Description of the task:
Your job is to print, exactly, the lines in the data below from the line with "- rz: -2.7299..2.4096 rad" through the line with "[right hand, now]", both included, and to omit any picture.

Source material:
* * *

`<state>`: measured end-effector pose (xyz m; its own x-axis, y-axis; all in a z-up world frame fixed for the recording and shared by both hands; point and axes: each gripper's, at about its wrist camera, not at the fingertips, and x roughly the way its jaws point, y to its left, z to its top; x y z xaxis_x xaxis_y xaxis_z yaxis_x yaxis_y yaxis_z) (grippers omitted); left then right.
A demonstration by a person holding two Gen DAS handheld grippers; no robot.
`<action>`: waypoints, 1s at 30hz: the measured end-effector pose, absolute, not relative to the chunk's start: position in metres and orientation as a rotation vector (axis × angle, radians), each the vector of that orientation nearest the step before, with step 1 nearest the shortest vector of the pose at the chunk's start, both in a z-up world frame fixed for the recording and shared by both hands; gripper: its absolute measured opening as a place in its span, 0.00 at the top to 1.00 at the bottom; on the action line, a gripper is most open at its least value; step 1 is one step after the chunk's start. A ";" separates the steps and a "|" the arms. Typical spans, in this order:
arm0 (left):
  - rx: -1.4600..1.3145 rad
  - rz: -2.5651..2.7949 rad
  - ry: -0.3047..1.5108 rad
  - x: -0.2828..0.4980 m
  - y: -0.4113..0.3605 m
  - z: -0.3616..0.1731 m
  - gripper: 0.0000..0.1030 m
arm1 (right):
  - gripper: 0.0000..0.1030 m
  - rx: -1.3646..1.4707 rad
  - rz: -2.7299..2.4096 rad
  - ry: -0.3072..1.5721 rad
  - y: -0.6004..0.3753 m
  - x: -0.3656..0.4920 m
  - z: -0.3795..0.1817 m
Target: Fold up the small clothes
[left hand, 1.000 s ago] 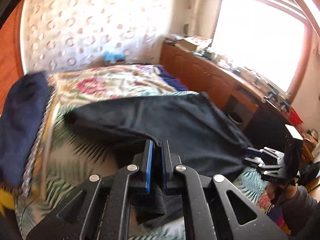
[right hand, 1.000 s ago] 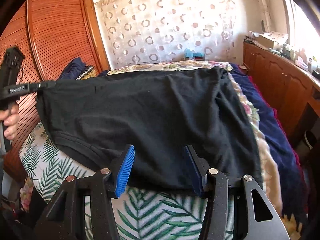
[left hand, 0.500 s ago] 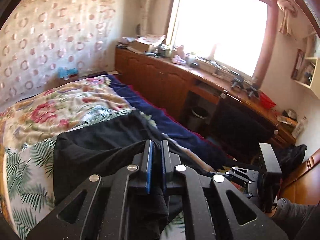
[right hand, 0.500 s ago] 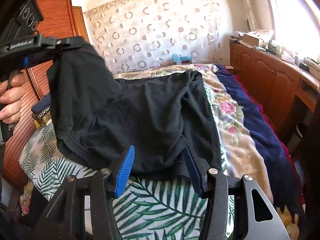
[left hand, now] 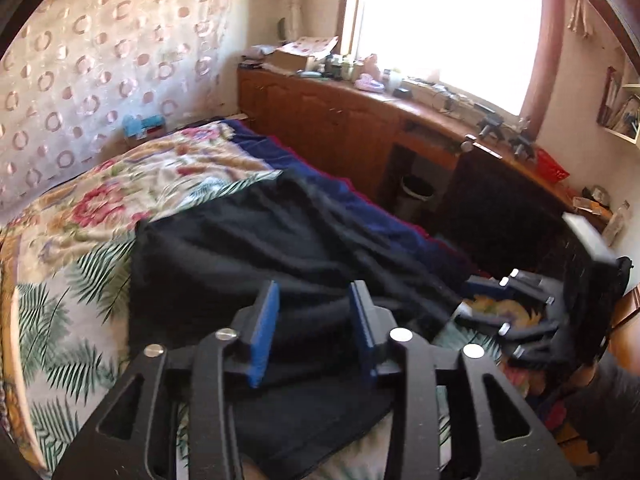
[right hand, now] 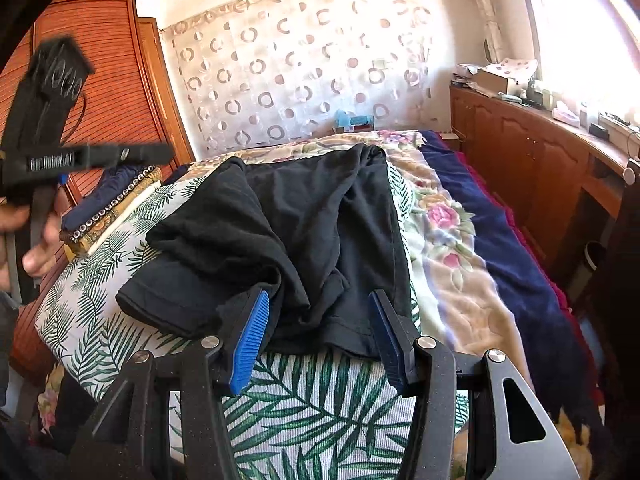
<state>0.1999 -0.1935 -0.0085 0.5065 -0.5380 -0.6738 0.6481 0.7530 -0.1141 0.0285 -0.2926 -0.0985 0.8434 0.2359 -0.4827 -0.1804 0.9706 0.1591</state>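
A: Where's the garment?
B: Black garment (right hand: 304,240) lies bunched on the bed (right hand: 320,408), on the palm-leaf cover near the foot edge, one side flopped over the middle in a loose fold. The floral quilt (right hand: 444,224) and the blue blanket (right hand: 508,248) run along the window-side edge.

A: Jaws?
B: Left gripper (left hand: 316,332) has its jaws parted, nothing between them, hanging just above the cloth's near hem. Right gripper (right hand: 320,344) has its jaws wide, straddling the hem at the foot edge, not pinching.

A: Why wide on both?
B: My read: the fold-over is laid, so neither needs a grip; the spread suits lining up on a fresh edge. The right one sits over the hem, likely the next pinch spot.

A: Fold clean?
B: No, rumpled, with creases through the middle. It probably needs smoothing or another fold. In the right view the left tool is motion-blurred, off by the wardrobe-side edge.
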 end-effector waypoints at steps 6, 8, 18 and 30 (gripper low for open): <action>0.163 -0.618 0.822 0.201 -0.138 -0.052 0.58 | 0.48 0.080 0.247 0.525 -0.281 0.041 -0.094; 0.159 -0.569 0.858 0.202 -0.120 -0.069 0.58 | 0.48 0.066 0.261 0.523 -0.275 0.045 -0.092; 0.150 -0.393 0.891 0.211 -0.074 -0.104 0.58 | 0.48 -0.021 0.341 0.553 -0.234 0.077 -0.085; 0.177 -0.386 0.862 0.210 -0.076 -0.112 0.50 | 0.48 -0.094 0.390 0.571 -0.211 0.108 -0.078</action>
<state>0.2102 -0.0764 -0.1117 0.5875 -0.2588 -0.7667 0.4001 0.9165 -0.0027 0.1077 -0.2107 -0.0781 0.7706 0.3334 -0.5432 -0.3847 0.9228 0.0206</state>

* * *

Response area:
  - rz: -2.7299..2.4096 rad
  - ry: -0.3072..1.5721 rad
  - y: -0.6004..0.3753 m
  - x: -0.3656..0.4920 m
  - z: -0.3795..0.1817 m
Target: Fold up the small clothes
[left hand, 1.000 s ago] 
[right hand, 1.000 s ago] 
[left hand, 0.500 s ago] 
[right hand, 0.500 s ago] 
[left hand, now] 
[right hand, now] 

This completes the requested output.